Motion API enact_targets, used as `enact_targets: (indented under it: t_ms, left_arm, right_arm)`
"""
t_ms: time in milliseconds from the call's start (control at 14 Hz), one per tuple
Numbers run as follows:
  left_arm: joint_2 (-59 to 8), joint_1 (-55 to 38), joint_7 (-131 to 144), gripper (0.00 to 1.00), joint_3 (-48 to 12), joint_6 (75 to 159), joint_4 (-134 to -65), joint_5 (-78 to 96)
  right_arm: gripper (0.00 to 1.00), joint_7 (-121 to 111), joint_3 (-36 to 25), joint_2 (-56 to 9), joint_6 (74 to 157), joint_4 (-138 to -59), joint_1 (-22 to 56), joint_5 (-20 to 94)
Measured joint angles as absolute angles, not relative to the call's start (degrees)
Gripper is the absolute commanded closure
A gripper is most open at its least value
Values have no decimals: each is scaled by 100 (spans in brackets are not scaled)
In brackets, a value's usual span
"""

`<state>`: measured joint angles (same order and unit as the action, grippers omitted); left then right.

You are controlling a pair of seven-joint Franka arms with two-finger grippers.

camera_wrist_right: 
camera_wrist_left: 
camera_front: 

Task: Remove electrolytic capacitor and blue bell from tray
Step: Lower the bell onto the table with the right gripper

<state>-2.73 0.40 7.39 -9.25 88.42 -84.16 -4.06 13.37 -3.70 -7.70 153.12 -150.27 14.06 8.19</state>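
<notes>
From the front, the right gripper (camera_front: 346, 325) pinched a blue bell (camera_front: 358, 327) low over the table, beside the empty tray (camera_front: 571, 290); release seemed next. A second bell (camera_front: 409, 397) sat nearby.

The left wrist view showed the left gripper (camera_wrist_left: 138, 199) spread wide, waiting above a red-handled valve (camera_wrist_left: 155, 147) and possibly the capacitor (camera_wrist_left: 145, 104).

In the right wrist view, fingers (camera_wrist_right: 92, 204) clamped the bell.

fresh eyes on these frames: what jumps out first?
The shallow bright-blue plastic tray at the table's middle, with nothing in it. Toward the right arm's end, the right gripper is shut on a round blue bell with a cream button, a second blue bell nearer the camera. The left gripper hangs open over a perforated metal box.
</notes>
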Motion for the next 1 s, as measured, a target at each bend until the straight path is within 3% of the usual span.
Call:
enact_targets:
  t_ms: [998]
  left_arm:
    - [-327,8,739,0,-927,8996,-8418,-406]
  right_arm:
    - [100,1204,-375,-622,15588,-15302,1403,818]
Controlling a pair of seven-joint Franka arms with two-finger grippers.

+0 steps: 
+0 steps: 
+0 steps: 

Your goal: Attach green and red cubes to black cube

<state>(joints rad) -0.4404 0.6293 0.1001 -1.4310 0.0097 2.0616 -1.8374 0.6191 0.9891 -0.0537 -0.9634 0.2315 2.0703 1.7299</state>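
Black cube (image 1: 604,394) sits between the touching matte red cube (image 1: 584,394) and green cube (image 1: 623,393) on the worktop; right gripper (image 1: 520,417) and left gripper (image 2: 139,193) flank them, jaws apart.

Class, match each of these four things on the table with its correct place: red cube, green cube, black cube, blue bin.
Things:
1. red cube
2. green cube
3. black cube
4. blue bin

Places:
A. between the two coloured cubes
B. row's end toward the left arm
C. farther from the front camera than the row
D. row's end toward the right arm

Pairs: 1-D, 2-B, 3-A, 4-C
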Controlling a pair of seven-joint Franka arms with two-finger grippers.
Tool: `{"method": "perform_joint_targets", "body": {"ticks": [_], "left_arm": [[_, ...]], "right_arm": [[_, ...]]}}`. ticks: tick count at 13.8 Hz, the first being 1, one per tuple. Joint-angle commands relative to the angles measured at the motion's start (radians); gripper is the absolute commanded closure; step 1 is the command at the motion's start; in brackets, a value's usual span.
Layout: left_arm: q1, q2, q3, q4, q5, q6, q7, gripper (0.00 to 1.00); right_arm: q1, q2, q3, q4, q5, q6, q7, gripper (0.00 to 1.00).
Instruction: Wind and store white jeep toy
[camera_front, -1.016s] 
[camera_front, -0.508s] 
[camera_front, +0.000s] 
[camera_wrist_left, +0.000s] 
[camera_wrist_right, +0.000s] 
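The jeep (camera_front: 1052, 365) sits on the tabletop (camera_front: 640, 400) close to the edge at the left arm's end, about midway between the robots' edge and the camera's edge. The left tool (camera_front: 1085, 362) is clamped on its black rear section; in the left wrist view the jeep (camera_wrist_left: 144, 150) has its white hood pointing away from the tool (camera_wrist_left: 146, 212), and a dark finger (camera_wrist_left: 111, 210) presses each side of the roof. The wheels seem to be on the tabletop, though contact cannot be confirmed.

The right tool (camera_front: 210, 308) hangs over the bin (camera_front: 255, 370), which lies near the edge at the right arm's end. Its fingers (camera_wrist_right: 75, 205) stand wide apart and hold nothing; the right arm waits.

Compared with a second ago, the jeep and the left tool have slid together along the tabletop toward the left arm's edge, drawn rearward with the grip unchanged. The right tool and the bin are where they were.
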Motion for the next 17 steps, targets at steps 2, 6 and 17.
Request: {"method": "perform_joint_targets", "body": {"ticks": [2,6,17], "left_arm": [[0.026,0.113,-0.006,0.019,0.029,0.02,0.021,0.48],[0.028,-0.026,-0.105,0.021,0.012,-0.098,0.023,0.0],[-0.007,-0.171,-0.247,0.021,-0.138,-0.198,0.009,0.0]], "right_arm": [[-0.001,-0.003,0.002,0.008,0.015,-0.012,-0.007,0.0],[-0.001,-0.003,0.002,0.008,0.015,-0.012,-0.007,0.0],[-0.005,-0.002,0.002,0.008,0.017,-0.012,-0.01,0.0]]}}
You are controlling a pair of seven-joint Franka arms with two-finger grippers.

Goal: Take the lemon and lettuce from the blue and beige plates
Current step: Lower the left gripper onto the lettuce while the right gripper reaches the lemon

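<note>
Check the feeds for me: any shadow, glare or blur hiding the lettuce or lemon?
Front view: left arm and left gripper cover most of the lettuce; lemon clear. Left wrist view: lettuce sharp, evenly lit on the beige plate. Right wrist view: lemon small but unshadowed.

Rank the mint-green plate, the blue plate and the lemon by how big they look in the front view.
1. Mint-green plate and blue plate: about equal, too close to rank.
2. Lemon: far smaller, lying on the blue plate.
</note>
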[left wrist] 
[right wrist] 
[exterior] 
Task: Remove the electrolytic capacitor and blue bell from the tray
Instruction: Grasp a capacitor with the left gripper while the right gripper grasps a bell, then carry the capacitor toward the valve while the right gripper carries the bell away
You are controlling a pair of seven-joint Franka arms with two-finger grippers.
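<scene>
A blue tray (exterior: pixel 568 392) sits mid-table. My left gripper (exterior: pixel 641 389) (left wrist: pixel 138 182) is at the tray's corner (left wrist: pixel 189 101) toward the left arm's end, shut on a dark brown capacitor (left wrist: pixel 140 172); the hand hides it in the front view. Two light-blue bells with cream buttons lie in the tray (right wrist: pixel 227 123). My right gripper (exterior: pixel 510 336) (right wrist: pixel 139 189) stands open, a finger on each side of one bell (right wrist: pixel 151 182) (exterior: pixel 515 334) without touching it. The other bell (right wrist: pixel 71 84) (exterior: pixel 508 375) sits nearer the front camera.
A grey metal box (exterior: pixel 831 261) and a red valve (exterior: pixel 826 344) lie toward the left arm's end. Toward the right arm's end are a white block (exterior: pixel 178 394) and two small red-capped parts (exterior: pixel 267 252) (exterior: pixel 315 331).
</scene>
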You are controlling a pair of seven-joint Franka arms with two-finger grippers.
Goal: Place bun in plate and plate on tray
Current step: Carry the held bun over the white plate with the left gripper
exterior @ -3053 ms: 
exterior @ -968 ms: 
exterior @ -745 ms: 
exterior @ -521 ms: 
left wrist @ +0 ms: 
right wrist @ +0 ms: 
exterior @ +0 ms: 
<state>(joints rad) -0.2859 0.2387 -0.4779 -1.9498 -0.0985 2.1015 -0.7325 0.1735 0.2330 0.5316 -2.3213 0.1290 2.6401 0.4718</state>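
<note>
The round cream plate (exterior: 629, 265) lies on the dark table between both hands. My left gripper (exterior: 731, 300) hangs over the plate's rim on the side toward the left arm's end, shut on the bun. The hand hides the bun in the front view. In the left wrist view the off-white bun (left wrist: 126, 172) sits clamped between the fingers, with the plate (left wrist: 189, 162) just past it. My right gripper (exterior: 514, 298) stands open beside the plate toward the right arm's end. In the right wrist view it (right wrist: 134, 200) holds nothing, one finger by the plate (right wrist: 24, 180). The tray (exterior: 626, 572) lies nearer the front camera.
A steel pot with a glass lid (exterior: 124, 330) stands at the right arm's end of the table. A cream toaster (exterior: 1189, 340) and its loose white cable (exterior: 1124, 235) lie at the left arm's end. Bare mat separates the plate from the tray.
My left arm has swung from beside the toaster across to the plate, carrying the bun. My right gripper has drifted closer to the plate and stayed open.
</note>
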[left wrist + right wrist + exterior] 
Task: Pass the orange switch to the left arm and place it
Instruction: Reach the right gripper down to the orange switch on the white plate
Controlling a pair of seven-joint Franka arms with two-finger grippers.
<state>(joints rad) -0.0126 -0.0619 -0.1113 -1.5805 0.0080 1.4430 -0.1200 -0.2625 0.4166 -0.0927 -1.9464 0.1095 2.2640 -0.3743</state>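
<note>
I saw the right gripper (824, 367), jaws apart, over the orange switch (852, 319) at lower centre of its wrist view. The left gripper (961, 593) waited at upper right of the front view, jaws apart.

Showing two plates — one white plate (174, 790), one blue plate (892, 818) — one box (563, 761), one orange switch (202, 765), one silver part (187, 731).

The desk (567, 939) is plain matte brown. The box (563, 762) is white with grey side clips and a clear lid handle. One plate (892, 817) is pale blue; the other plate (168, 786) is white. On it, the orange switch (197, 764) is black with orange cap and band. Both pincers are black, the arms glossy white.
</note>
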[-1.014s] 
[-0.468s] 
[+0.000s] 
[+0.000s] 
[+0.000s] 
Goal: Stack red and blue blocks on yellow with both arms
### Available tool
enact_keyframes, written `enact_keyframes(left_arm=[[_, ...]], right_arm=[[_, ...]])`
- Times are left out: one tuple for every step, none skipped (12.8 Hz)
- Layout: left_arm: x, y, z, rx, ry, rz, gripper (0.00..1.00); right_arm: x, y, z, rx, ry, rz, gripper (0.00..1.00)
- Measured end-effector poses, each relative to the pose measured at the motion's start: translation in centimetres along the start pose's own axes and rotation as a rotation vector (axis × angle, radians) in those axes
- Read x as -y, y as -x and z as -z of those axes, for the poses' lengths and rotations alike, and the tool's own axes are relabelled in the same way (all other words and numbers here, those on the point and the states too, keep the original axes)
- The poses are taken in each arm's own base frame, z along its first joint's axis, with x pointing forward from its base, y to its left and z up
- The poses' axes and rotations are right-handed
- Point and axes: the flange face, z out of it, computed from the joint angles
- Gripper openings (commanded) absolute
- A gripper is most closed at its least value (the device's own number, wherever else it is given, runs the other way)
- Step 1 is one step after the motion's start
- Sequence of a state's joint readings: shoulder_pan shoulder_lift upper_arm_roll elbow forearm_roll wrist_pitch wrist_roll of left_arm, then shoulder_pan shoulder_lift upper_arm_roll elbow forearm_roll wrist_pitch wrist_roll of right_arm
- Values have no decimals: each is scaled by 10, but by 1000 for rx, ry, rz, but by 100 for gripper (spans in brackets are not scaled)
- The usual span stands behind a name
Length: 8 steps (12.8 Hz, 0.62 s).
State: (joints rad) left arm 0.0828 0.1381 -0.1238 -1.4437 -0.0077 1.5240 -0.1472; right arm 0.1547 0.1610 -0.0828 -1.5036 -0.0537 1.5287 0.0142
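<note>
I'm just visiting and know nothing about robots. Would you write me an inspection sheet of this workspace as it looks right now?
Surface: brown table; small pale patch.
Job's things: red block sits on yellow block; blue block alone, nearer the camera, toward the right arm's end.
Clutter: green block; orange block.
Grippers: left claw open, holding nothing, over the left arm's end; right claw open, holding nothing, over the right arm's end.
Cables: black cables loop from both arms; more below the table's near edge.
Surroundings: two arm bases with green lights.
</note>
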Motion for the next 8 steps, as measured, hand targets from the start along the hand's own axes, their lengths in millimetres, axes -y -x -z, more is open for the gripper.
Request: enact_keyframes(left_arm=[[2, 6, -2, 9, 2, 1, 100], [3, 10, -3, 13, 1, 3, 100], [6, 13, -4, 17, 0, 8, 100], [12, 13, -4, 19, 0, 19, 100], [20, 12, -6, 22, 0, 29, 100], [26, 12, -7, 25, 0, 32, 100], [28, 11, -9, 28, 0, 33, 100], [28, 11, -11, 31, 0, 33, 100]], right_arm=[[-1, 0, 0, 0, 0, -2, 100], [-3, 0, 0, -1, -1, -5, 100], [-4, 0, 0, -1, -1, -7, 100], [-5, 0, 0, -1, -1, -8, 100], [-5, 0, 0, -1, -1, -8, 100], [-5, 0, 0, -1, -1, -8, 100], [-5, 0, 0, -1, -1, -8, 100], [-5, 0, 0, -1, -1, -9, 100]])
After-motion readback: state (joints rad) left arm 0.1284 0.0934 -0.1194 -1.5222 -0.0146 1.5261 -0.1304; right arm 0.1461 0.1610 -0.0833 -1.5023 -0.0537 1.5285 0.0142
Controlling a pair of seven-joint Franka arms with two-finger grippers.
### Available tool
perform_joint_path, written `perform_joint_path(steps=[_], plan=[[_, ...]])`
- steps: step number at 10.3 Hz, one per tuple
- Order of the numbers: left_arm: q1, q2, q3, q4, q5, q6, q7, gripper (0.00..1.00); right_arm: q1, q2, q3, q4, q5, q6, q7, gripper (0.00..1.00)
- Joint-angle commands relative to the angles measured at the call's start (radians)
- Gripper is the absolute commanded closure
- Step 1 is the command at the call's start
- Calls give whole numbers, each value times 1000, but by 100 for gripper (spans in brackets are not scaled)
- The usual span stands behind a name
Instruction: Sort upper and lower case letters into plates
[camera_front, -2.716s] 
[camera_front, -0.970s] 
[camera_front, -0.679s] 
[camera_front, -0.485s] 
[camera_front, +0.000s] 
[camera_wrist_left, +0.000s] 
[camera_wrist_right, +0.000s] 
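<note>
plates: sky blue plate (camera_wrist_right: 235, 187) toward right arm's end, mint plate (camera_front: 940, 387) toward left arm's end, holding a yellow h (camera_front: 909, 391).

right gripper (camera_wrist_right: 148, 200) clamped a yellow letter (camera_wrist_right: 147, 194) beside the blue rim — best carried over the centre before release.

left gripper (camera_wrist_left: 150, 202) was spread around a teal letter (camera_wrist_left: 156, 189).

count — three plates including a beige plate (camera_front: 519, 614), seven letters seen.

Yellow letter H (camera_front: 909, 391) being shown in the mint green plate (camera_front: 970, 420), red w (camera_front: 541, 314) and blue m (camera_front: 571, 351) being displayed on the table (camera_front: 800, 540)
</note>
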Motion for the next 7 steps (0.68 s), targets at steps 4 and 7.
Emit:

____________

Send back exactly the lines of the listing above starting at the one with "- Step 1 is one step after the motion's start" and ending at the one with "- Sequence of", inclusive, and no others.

- Step 1 is one step after the motion's start
- Sequence of a state's joint readings: shoulder_pan shoulder_lift upper_arm_roll elbow forearm_roll wrist_pitch wrist_roll of left_arm, then shoulder_pan shoulder_lift upper_arm_roll elbow forearm_roll wrist_pitch wrist_roll of right_arm

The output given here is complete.